→ What you should do
Each line of the entries that mentions the string "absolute" needs to be reported.

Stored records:
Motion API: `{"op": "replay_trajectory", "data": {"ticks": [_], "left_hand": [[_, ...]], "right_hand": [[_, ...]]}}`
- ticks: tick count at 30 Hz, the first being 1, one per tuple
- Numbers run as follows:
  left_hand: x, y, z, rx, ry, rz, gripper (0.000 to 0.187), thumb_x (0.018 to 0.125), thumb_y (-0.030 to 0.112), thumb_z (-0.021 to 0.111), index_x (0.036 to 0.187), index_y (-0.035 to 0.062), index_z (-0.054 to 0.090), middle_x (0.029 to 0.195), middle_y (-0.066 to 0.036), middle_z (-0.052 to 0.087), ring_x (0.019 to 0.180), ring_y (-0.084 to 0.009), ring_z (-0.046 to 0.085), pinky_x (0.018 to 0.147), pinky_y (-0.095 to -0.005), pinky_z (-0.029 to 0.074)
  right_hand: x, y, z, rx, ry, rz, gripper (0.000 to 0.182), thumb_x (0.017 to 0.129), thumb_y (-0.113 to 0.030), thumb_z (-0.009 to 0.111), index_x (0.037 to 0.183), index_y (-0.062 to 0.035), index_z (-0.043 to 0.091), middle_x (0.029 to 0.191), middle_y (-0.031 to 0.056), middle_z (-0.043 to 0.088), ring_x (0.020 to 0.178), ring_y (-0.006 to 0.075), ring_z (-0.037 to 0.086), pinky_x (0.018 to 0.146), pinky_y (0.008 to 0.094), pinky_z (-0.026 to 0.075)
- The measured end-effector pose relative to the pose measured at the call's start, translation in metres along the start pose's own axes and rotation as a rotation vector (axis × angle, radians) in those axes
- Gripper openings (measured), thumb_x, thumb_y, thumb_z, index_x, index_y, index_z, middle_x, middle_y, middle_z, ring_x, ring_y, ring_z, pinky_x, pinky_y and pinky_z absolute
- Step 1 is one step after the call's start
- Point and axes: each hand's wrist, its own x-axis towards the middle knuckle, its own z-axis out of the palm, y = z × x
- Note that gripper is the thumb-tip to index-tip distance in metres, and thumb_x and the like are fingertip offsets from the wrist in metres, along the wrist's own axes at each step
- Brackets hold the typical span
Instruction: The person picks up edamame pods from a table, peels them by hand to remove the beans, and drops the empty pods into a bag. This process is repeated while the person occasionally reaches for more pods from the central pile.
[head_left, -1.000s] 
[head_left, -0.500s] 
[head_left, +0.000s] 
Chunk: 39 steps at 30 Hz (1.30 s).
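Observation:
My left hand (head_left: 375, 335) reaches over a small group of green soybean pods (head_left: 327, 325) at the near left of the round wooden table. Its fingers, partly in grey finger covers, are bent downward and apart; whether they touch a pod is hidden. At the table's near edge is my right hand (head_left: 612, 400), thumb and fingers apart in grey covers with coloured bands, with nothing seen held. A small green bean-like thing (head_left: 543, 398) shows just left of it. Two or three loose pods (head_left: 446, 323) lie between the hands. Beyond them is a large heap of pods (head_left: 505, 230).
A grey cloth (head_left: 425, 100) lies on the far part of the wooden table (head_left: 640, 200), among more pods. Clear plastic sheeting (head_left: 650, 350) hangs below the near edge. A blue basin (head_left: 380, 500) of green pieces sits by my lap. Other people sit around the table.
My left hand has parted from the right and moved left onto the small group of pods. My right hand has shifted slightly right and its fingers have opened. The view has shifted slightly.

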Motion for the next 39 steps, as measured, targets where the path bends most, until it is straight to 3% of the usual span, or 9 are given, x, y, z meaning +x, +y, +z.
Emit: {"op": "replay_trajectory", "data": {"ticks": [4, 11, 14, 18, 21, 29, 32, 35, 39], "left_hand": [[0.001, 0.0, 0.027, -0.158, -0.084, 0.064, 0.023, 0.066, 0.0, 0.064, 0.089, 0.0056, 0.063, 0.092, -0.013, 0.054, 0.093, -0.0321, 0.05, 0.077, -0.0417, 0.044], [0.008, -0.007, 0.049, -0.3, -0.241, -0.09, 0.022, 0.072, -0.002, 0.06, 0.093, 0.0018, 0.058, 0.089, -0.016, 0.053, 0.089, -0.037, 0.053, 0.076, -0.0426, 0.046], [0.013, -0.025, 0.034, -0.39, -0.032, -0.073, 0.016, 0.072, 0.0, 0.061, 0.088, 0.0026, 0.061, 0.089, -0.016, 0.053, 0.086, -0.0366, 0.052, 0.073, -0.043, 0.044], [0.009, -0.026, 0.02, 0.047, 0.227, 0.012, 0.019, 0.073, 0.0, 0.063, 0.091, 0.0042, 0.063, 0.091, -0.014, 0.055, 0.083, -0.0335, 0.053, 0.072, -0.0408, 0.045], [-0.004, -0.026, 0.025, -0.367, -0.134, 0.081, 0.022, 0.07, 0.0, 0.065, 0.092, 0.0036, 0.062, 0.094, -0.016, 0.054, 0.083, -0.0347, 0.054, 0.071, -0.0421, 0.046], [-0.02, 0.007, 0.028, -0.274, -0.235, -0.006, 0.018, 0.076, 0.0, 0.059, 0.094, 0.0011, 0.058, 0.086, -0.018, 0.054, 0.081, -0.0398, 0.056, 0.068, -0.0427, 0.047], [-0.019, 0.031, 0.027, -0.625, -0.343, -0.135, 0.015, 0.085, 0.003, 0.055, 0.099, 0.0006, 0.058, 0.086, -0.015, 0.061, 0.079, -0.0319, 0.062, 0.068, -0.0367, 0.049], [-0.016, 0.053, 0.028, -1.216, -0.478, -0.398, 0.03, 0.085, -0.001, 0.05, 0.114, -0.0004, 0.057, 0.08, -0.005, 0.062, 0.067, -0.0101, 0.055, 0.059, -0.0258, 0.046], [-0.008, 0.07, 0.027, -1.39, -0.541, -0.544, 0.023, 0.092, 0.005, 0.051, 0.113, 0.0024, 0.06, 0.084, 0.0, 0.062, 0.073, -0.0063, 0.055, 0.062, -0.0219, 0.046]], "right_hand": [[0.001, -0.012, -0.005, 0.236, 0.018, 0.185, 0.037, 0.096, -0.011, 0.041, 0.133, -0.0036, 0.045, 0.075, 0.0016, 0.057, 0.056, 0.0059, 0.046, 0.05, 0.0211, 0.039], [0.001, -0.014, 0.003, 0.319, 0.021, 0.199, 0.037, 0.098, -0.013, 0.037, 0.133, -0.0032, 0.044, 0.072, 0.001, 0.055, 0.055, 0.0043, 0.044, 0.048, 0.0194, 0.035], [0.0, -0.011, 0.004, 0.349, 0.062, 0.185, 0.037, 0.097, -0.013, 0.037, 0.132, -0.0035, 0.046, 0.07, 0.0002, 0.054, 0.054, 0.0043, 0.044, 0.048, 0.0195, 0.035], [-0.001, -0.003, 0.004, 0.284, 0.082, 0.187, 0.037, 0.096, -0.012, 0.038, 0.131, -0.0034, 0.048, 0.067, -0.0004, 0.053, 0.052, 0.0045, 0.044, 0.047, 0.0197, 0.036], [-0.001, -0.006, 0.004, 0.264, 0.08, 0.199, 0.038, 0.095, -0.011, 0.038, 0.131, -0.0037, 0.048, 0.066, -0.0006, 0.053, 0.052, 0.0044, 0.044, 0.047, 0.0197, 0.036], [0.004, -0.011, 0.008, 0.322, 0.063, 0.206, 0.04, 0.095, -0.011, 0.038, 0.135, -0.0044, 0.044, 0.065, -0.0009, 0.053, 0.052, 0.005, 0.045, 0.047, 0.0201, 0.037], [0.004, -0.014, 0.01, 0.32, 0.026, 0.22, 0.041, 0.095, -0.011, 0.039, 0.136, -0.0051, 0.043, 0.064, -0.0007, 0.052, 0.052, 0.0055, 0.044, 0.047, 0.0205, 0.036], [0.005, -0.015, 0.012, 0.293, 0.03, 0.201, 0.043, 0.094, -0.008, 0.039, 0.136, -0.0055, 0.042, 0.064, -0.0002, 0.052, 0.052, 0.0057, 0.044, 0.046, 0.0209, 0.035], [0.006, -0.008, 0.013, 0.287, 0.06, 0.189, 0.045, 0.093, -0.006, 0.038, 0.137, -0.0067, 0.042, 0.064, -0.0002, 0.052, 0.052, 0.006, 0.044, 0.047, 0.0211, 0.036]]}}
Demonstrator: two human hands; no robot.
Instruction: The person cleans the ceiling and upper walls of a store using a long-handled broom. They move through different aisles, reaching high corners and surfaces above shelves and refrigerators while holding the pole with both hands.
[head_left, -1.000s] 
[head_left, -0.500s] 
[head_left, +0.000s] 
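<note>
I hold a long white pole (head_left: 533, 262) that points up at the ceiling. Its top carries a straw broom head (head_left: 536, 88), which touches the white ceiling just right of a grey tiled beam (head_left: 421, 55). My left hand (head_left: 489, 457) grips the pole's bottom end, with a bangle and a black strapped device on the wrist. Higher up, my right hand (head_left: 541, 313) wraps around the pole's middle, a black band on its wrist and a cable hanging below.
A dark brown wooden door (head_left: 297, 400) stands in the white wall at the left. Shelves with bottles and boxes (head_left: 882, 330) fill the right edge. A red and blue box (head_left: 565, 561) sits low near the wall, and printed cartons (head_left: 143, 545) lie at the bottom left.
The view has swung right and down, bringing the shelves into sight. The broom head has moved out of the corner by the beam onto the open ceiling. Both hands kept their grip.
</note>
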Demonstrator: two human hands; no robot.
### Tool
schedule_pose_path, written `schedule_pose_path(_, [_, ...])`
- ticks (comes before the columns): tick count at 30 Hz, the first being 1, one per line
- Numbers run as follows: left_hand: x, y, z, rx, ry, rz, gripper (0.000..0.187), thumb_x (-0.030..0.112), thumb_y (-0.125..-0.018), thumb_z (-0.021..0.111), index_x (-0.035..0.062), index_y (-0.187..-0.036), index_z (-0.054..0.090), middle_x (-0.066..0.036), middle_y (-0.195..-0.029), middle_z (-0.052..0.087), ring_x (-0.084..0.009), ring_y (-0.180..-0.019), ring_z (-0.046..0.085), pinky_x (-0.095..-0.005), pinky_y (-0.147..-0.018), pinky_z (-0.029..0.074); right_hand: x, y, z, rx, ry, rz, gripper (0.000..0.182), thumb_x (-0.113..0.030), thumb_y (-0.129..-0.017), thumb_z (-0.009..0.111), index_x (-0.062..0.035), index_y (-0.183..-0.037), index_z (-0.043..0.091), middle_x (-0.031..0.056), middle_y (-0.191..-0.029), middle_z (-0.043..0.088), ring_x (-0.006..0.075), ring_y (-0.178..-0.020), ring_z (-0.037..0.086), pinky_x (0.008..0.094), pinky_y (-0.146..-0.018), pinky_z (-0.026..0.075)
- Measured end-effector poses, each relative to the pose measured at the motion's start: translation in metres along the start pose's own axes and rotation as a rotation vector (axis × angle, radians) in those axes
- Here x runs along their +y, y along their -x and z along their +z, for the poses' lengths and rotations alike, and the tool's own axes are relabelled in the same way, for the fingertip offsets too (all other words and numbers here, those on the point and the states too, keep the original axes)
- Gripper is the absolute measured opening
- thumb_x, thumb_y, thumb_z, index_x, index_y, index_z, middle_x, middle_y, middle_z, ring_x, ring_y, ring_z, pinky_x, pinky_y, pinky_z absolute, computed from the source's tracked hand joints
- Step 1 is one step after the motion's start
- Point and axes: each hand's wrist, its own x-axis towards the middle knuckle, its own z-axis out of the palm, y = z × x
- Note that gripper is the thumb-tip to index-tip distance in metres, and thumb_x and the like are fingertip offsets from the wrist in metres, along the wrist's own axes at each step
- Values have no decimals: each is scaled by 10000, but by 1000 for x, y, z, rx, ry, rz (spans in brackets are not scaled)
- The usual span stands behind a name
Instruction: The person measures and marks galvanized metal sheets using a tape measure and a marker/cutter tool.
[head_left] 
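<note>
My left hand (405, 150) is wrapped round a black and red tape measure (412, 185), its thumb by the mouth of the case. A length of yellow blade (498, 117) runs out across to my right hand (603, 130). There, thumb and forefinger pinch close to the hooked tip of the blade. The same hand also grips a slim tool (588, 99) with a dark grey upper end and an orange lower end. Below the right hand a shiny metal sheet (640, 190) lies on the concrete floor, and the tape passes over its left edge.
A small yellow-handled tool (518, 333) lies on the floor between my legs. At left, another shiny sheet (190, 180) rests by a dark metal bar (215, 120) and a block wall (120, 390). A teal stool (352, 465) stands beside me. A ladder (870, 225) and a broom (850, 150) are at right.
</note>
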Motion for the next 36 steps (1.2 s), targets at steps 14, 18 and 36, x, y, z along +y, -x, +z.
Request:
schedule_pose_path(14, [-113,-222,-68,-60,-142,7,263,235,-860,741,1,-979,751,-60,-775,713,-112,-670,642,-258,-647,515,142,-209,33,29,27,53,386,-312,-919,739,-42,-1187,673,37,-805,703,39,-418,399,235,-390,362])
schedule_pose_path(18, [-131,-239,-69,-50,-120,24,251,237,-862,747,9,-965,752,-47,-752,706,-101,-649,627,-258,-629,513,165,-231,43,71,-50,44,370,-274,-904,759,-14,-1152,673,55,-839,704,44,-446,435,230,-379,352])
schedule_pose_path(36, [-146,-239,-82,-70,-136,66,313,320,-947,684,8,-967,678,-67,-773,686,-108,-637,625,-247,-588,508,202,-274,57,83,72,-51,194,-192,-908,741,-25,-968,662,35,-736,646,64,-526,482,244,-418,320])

→ Task result
- Gripper openings (measured), thumb_x, thumb_y, thumb_z, index_x, index_y, index_z, middle_x, middle_y, middle_z, ring_x, ring_y, ring_z, pinky_x, pinky_y and pinky_z absolute
- Gripper is the absolute measured opening
- thumb_x, thumb_y, thumb_z, index_x, index_y, index_z, middle_x, middle_y, middle_z, ring_x, ring_y, ring_z, pinky_x, pinky_y, pinky_z absolute, computed from the source's tracked hand joints

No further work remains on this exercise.